Eliyahu also appeals to my taste for science fiction, or at least fantasy.  And my wife mentioned that Santa Claus also picks up on this power to be in so many, innumerable places almost at once.  Marshall McLuhan's co-explorer of media Edmund Carpenter -- they co-edited the journal Explorations in the 1950s-- also channeled Eliyahu and his omni-presence, noting in Oh, What a Blow That Phantom Gave Me (p. 3) in 1973 that "Electricity has made angels of us all." Not, alas, that it made us all good, but incorporeal images of us human beings everywhere at once, back then on national television, soon on global TV like CNN, and now on the Internet and social media.

McLuhan thought this point was so important, he even made it posthumously, noting with his co-author Bruce Powers in The Global Village (1989, p. 70) how "Lowell Thomas [the radio broadcaster] used to say, 'On the air, you're everywhere'".  The global village, of course, is a centerpiece of McLuhan's work, his second most famous probe "The new electronic interdependence recreates the world in the image of a global village" (p. 31), in his second most famous book, The Gutenberg Galaxy (1962), exceeded only by "the medium is the message" in Understanding Media (1964, p. 7).  My Digital McLuhan (1998) was devoted to showing how the Internet was turning the global village from a metaphor into reality.

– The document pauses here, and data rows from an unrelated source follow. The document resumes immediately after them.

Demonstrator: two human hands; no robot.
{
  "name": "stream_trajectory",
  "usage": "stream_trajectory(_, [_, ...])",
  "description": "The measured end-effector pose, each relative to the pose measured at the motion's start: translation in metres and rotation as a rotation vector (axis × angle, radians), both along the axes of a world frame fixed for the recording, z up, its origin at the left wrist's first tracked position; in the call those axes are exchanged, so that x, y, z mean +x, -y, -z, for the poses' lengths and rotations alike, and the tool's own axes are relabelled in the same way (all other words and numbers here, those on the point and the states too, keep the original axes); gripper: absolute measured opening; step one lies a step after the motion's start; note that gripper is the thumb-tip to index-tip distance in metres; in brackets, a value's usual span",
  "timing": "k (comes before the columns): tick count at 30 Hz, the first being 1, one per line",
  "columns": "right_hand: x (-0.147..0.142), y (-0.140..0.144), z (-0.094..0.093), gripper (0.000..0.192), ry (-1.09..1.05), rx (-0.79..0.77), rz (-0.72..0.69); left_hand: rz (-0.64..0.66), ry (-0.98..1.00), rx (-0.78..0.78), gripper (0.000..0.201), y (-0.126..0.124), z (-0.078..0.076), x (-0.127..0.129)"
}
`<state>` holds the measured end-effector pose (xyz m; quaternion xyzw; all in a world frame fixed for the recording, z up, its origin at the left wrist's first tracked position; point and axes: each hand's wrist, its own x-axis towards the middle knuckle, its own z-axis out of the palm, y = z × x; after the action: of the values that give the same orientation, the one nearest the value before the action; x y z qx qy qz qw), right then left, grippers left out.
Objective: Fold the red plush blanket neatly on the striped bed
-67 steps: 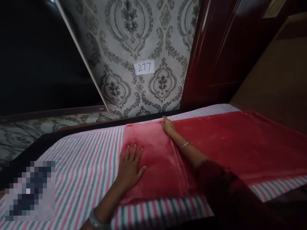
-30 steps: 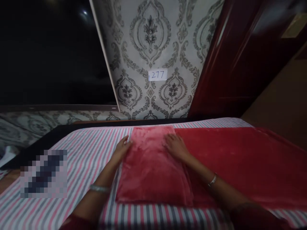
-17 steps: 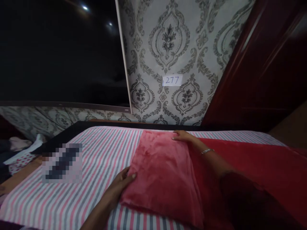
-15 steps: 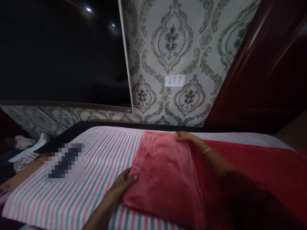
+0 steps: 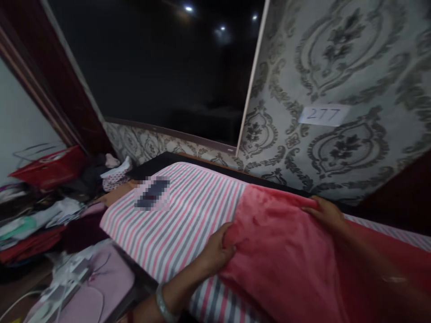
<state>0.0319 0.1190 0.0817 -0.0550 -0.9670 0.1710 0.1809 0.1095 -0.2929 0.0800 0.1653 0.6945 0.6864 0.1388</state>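
Observation:
A folded pink-red plush cloth [image 5: 283, 251] lies on a bed covered by a pink, grey and white striped sheet [image 5: 182, 215]. My left hand [image 5: 217, 249] grips the cloth's near left corner, fingers curled around its edge. My right hand [image 5: 321, 211] holds the far edge of the fold, close to the wall. A darker red part of the same cloth [image 5: 387, 269] spreads out to the right under my right forearm.
Patterned wallpaper with a paper label reading 277 [image 5: 323, 114] is behind the bed, beside a large dark panel [image 5: 161, 67]. A blurred object [image 5: 152, 193] lies on the sheet. Left of the bed are piled clothes [image 5: 40, 220], a red box [image 5: 50, 166] and pink items [image 5: 97, 287].
The view has swung left, showing the clutter beside the bed. My left hand went from lying flat on the cloth to gripping its near left corner; my right hand stayed on the far edge.

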Motion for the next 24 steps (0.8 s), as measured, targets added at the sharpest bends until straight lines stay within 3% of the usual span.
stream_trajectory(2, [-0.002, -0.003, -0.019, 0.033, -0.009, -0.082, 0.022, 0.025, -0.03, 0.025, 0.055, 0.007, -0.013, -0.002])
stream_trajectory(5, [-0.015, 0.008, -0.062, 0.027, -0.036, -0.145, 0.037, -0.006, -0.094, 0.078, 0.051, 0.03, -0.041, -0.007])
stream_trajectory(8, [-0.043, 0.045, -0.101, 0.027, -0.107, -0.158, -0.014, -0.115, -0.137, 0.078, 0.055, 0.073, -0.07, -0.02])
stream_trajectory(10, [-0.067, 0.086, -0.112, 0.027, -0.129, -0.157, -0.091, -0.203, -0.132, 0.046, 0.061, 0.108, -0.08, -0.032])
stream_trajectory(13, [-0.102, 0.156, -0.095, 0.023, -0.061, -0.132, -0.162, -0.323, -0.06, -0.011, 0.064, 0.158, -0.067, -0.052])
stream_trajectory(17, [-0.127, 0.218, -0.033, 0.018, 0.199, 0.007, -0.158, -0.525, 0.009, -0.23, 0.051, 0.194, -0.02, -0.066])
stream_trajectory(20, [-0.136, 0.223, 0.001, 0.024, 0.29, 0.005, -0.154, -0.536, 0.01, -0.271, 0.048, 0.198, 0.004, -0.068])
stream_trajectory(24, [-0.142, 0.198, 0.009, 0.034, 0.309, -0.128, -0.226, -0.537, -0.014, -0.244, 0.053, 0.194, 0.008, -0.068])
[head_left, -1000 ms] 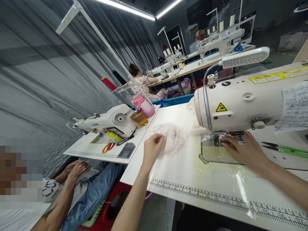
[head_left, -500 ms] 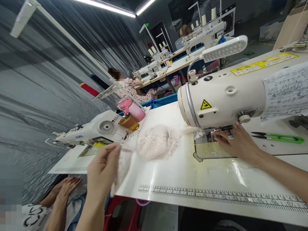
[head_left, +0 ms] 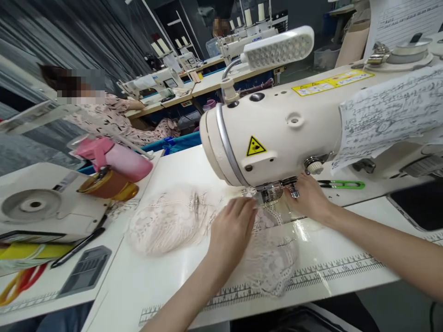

And social media continues doing this every day.  A few days before the seder, I talked to my classes at Fordham University about something new I had just discovered on X (formerly Twitter).  A new feed, "Japanese Twitter" that had showed up on my page, likely because I have a number of colleagues and fans  in the Land of the Rising Sun.  For the first time I've seen, we here in America can read, in English, what the Japanese are saying about everything, including us, in their Tweets.  And we don't need to wait for the translation, because AI does it almost instantly. With every step forward, everyone on this planet is becoming more like Eliyahu, everywhere at once.